> _EXERCISE AIM_
Below are some records; output exactly the lines from the line with "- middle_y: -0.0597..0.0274" to the line with "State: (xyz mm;", both ends kept, and nothing more.

> _Items from a data source_
--- START ---
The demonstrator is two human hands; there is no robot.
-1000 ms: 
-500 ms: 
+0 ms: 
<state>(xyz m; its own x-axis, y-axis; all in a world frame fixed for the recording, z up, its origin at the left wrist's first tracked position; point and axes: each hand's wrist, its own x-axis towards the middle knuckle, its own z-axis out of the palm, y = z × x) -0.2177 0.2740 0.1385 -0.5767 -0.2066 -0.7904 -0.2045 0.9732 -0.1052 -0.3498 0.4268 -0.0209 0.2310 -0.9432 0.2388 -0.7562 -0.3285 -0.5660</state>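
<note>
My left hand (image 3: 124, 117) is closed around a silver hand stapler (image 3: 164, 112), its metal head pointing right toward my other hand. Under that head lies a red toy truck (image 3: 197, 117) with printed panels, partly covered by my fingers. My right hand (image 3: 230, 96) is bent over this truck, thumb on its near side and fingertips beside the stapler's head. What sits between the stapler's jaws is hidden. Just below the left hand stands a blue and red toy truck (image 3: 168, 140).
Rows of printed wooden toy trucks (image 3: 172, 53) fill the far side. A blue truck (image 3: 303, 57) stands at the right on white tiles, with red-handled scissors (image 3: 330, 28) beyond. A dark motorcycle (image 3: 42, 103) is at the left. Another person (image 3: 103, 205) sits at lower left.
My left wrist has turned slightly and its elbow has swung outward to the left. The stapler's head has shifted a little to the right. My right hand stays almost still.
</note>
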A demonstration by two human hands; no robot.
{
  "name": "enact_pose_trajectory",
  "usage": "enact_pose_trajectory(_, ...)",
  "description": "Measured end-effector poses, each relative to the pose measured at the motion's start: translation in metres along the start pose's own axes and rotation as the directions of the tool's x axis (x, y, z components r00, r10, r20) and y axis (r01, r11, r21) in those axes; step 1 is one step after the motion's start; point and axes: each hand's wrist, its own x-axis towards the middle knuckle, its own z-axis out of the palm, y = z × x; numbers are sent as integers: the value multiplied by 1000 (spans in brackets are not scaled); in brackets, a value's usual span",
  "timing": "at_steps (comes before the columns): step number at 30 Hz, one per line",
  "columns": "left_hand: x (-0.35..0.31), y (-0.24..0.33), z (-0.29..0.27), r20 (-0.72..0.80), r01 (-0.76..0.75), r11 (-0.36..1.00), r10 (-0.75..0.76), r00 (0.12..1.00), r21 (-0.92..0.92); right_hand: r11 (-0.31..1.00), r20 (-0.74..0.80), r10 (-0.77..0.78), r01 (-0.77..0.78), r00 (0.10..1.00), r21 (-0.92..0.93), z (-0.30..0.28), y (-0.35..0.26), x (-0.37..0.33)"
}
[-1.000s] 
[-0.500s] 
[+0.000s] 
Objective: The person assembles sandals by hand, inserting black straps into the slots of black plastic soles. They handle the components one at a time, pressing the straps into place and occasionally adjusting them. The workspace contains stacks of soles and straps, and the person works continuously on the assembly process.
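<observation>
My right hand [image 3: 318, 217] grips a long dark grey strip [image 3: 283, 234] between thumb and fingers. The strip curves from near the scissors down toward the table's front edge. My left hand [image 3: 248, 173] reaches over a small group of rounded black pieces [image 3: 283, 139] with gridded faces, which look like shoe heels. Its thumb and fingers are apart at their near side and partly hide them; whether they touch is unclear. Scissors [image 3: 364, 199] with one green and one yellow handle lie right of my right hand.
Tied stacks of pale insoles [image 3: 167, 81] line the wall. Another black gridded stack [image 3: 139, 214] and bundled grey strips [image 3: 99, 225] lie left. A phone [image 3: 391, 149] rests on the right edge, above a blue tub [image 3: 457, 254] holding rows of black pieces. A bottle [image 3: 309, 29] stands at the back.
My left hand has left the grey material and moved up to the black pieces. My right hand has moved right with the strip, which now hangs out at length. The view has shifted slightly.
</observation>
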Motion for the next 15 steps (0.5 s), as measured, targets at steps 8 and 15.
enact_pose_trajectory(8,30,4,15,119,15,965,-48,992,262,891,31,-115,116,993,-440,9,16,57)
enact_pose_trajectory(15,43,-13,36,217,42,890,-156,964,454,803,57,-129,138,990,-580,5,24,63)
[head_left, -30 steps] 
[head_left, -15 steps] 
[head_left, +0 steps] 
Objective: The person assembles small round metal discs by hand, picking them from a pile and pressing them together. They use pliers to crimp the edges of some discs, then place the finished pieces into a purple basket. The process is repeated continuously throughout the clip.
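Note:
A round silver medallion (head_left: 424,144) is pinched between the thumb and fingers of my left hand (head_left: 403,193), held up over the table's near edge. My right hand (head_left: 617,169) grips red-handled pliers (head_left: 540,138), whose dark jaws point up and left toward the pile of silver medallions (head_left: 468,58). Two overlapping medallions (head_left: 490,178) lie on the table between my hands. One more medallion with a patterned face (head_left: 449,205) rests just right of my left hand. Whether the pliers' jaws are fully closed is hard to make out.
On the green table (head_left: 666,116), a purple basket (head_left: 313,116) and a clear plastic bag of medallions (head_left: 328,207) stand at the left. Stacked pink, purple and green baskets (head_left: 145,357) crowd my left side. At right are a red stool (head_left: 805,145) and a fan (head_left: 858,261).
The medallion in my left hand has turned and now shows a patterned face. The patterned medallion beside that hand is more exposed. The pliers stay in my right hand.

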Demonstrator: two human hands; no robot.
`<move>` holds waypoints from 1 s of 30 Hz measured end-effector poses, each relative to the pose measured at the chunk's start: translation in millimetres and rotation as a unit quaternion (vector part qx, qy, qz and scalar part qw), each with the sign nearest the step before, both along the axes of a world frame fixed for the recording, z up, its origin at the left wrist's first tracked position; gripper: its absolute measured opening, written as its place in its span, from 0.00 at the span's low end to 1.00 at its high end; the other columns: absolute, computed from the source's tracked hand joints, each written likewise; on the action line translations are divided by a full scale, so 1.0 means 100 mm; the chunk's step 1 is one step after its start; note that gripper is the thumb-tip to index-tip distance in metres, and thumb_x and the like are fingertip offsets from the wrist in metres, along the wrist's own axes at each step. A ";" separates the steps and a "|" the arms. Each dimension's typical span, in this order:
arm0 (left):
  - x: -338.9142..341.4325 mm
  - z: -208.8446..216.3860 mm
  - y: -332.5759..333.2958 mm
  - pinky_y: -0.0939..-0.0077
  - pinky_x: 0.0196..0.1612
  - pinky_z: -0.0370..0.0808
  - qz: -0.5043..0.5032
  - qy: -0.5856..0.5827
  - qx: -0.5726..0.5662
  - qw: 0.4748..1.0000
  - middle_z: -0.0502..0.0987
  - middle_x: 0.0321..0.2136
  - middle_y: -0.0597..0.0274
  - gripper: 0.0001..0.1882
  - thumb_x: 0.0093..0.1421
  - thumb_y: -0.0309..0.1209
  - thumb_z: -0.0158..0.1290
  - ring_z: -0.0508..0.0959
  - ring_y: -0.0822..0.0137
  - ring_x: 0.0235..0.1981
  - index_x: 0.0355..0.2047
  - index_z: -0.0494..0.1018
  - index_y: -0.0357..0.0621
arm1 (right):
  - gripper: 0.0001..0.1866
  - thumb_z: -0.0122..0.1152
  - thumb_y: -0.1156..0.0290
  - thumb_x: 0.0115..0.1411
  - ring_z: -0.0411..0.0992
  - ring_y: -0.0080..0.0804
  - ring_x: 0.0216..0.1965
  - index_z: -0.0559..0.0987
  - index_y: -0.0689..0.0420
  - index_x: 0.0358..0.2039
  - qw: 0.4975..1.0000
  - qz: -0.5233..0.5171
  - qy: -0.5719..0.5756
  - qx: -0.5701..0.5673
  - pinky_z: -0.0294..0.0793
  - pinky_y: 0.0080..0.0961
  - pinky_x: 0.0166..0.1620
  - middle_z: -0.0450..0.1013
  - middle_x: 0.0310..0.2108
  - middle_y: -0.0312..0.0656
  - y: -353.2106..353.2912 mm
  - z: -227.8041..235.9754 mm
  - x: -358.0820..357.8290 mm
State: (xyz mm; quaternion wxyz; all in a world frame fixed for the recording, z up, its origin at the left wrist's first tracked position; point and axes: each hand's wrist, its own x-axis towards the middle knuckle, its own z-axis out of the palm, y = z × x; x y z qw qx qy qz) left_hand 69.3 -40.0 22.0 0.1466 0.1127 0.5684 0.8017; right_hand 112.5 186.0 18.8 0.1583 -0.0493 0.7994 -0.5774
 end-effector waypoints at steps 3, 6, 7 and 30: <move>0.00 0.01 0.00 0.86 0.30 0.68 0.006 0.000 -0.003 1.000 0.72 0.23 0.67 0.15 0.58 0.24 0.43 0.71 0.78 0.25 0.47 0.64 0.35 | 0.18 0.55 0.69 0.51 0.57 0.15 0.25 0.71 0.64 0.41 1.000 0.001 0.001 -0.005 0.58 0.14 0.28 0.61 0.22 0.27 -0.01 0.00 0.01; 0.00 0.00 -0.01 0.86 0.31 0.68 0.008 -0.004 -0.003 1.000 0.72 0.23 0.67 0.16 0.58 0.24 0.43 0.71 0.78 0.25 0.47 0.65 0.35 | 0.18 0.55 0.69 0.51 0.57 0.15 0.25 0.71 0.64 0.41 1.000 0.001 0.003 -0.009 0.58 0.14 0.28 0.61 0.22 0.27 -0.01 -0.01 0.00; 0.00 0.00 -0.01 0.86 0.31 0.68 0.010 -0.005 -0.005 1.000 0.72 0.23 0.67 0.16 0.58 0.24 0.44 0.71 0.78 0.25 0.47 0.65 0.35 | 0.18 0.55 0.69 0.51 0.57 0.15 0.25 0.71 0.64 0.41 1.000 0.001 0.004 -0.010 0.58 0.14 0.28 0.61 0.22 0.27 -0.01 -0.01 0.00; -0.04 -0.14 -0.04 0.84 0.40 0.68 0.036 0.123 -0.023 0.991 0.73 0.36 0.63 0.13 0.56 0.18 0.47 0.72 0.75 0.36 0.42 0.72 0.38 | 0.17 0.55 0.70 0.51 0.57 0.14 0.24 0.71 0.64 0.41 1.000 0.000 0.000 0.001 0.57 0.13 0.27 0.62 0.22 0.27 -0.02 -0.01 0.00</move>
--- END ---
> _SOLUTION_
  - middle_y: -0.0597..0.0274
  - gripper: 0.0001..0.1882
  - thumb_x: 0.0093..0.1421
  - thumb_y: -0.0309..0.1209
  - thumb_z: -0.0158..0.1290
  - ring_z: -0.0508..0.0959
  - ring_y: -0.0822..0.0137
  - ring_x: 0.0235..0.1981
  - index_x: 0.0355..0.2047
  - index_z: -0.0494..0.1018
  - index_y: -0.0357..0.0621
arm1 (right):
  - gripper: 0.0001..0.1866
  - thumb_z: -0.0122..0.1152
  - thumb_y: -0.1156..0.0290
  - thumb_x: 0.0115..0.1411
  - ring_z: -0.0411..0.0992
  - ring_y: -0.0080..0.0804
  - ring_x: 0.0216..0.1965
  - index_z: -0.0559..0.0987
  - index_y: -0.0689..0.0420
  - index_x: 0.0358..0.2039
  - qw: 0.4975..1.0000
  - qz: -0.5233..0.5171
  - qy: -0.5719..0.5756
  - qx: -0.5701..0.5673
  - pinky_z: -0.0294..0.0793
  - pinky_y: 0.0080..0.0961
  - pinky_x: 0.0166..0.1620
  - middle_z: -0.0450..0.1013
  - middle_x: 0.0310..0.2108
  - middle_y: -0.0312..0.0656
  - y: -353.2106..353.2912 mm
  - z: -227.8041..235.9754 mm
  - x: -358.0820..357.8290 mm
State: (xyz mm; quaternion wxyz; all in a world frame fixed for the recording, z up, its origin at the left wrist's first tracked position; point and axes: each hand's wrist, its own x-axis towards the middle knuckle, its own z-axis out of the palm, y = z × x; x y z qw qx qy qz) left_hand 69.3 -40.0 22.0 0.1466 0.1127 0.5684 0.8017; right_hand 112.5 186.0 18.8 0.1583 -0.0493 0.7994 -0.5774

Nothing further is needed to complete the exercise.